RECORDS SHOWN:
------------------------------------
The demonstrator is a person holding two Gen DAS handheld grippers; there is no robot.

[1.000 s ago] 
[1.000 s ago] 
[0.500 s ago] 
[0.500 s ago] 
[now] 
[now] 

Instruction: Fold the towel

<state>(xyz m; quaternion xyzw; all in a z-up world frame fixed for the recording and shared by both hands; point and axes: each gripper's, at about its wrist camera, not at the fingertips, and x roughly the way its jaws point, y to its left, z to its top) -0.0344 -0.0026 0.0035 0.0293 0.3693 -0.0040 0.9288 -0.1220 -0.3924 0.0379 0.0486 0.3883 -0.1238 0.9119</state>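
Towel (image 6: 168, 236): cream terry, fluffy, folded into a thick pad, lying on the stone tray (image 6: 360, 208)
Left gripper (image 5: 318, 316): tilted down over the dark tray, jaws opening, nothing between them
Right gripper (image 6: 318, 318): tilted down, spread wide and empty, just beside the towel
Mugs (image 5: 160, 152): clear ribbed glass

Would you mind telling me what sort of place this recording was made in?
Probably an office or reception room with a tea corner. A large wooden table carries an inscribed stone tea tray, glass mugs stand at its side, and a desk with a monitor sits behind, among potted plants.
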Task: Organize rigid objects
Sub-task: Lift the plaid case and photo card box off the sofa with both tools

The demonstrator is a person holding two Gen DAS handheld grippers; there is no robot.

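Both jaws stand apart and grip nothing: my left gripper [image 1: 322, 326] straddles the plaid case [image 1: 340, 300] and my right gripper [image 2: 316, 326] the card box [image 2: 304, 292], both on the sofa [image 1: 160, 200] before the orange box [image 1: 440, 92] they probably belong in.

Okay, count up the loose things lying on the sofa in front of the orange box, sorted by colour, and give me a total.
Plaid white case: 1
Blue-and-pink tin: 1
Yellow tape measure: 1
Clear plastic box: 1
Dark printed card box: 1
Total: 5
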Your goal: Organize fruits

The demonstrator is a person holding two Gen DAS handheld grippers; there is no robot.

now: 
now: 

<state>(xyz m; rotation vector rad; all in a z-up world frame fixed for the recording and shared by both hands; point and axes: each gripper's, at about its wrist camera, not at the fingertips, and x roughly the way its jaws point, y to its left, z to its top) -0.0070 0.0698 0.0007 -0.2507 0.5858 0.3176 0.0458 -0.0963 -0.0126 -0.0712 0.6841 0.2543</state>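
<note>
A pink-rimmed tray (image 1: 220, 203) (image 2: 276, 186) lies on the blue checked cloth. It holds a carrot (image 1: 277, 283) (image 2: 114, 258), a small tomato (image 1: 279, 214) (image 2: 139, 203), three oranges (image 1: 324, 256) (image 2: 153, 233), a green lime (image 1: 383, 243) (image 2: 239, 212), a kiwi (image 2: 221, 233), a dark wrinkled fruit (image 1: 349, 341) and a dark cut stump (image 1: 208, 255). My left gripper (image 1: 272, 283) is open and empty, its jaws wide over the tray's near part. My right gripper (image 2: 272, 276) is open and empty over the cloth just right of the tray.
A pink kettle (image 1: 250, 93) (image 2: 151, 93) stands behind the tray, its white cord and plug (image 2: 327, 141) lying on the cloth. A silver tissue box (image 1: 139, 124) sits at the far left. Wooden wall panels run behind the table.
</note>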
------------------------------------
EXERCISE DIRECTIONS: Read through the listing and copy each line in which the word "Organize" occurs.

ANSWER:
Task: Organize rigid objects
Your goal: Organize fruits

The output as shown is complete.